BERTEmbedding support BERT variants like ERNIE, but need to load the tensorflow checkpoint. If you intrested to use ERNIE, just download tensorflow_ernie and load like BERT Embedding.

Tip

When using pre-trained embedding, remember to use same tokenize tool with the embedding model, this will allow to access the full power of the embedding

kashgari.embeddings.BERTEmbedding(model_folder: str,
                                  layer_nums: int = 4,
                                  trainable: bool = False,
                                  task: str = None,
                                  sequence_length: Union[str, int] = 'auto',
                                  processor: Optional[BaseProcessor] = None)

Arguments

model_folder: path of checkpoint folder.
layer_nums: number of layers whose outputs will be concatenated into a single tensor, default 4, output the last 4 hidden layers as the thesis suggested.
trainable: whether if the model is trainable, default False and set it to True for fine-tune this embedding layer during your training.
task: kashgari.CLASSIFICATION kashgari.LABELING. Downstream task type, If you only need to feature extraction, just set it as kashgari.CLASSIFICATION.
sequence_length: 'auto', 'variable' or integer. When using 'auto', use the 95% of corpus length as sequence length. When using 'variable', model input shape will set to None, which can handle various length of input, it will use the length of max sequence in every batch for sequence length. If using an integer, let's say 50, the input output sequence length will set to 50.
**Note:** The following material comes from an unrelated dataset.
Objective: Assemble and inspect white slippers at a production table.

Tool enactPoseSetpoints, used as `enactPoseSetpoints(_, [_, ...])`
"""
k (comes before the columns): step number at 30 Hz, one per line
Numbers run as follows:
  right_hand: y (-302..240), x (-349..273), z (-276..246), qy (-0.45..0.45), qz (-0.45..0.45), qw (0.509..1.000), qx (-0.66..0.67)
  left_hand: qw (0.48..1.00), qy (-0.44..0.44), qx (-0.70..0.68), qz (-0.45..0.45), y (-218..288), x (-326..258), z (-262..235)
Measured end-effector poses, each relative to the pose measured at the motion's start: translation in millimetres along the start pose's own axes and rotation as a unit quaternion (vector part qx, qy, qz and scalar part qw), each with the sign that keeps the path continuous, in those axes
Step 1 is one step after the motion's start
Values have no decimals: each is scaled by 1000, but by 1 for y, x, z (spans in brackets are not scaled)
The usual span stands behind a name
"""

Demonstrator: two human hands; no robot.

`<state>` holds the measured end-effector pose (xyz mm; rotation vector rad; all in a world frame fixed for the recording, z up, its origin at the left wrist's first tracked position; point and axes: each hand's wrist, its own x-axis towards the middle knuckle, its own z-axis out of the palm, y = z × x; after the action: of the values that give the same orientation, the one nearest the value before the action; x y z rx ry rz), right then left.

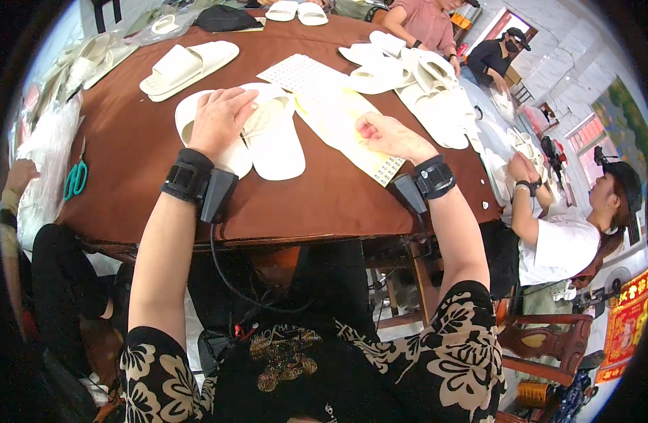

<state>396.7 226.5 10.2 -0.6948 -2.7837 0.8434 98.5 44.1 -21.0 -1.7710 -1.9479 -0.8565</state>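
Observation:
In front of me a pair of white slippers lies side by side, a left slipper (186,113) and a right slipper (280,151). My left hand (223,120) is closed over the left slipper's strap, its fingertips bent toward the other slipper. To the right, my right hand (396,137) is closed, thumb and fingertips pinched together above a yellow and white sticker sheet (334,127). Whatever the pinch holds, if anything, is too small to make out. Behind that sheet lies another white sheet (295,72) with rows of small labels.
A single slipper (190,67) lies at the far left, and several white slippers (437,106) are piled at right. Teal-handled scissors (75,180) and clear plastic bags (49,169) are at the left edge. Other people sit around the brown table (324,211), one person (564,240) at right.

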Motion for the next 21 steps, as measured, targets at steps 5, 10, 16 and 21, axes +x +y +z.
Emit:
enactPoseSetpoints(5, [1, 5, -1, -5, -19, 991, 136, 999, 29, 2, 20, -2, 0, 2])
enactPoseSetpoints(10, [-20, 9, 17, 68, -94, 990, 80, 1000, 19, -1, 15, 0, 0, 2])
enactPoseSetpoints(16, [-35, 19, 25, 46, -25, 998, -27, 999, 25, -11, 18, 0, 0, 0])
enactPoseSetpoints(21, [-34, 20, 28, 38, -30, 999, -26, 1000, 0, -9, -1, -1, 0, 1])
Example Usage - Text Classification#

Let's run a text classification model with BERT.

sentences = [
    "Jim Henson was a puppeteer.",
    "This here's an example of using the BERT tokenizer.",
    "Why did the chicken cross the road?"
            ]
labels = [
    "class1",
    "class2",
    "class1"
]
########## Load Bert Embedding ##########
import kashgari
from kashgari.embeddings import BERTEmbedding

bert_embedding = BERTEmbedding(bert_model_path,
                               task=kashgari.CLASSIFICATION,
                               sequence_length=128)
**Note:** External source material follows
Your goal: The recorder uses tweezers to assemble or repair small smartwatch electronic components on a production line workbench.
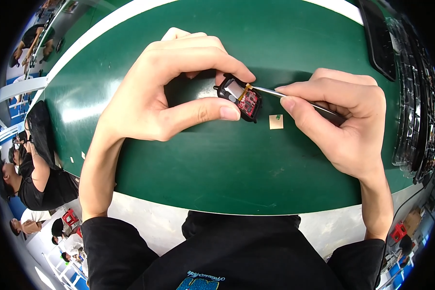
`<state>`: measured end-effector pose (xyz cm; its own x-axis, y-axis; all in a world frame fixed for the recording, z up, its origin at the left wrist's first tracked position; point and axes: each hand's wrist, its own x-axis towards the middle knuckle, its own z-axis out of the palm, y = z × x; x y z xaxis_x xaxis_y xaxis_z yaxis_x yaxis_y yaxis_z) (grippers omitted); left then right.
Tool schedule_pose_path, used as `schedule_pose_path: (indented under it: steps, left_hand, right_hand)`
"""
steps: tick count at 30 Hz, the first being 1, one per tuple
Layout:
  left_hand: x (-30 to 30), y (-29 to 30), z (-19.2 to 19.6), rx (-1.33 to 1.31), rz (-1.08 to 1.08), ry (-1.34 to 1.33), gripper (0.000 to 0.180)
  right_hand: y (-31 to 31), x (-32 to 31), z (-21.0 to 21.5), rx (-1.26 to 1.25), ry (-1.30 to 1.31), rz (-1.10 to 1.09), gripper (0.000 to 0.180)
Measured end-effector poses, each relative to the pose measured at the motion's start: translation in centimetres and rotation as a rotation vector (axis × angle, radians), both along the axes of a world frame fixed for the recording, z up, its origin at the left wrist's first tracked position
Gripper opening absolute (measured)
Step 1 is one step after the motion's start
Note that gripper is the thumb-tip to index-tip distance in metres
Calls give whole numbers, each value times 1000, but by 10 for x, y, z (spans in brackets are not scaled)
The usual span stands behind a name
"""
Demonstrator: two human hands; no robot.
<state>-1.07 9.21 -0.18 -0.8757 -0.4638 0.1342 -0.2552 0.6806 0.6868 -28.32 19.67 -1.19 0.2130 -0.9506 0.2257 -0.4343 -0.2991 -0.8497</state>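
Note:
Between the thumb and fingers of my left hand (166, 89) is a small black device housing (253, 116), held a little above the green table. Its inside faces up, showing a silver battery-like block (234, 89), a red circuit board (249, 102) and a yellowish flex strip. My right hand (343, 113) grips slim metal tweezers (270, 91) like a pen. Their tip touches or nearly touches the strip at the housing's upper edge; whether it pinches anything cannot be told. Just right of the housing, a small tan square (276, 122) with a green mark lies on the table.
The green table (217, 164) has a pale rim. A black phone-like slab (377, 38) rests at the far right, and stacked clear trays (413, 106) with dark parts stand along the right side. A black mesh chair back (41, 130) and several people are beyond the left edge.

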Motion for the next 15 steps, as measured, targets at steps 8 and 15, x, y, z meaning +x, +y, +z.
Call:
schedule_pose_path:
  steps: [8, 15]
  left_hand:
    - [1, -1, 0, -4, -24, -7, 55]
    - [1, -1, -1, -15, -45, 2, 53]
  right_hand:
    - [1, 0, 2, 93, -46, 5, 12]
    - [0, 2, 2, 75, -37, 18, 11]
tokenizer = bert_embedding.tokenizer
sentences_tokenized = []
for sentence in sentences:
    sentence_tokenized = tokenizer.tokenize(sentence)
    sentences_tokenized.append(sentence_tokenized)
"""
The sentences will become tokenized into:
[
    ['[CLS]', 'jim', 'henson', 'was', 'a', 'puppet', '##eer', '.', '[SEP]'],
    ['[CLS]', 'this', 'here', "'", 's', 'an', 'example', 'of', 'using', 'the', 'bert', 'token', '##izer', '.', '[SEP]'],
    ['[CLS]', 'why', 'did', 'the', 'chicken', 'cross', 'the', 'road', '?', '[SEP]']
]
"""

# Our tokenizer already added the BOS([CLS]) and EOS([SEP]) token
# so we need to disable the default add_bos_eos setting.
bert_embedding.processor.add_bos_eos = False

train_x, train_y = sentences_tokenized[:2], labels[:2]
validate_x, validate_y = sentences_tokenized[2:], labels[2:]

########## build model ##########
from kashgari.tasks.classification import CNNLSTMModel
model = CNNLSTMModel(bert_embedding)

########## /build model ##########
model.fit(
    train_x, train_y,
    validate_x, validate_y,
    epochs=3,
    batch_size=32
)
# save model
model.save('path/to/save/model/to')

Use sentence pairs for input#

let's assume input pair sample is "First do it" "then do it right", Then first tokenize the sentences using bert tokenizer. Then

sentence1 = ['First', 'do', 'it']
sentence2 = ['then', 'do', 'it', 'right']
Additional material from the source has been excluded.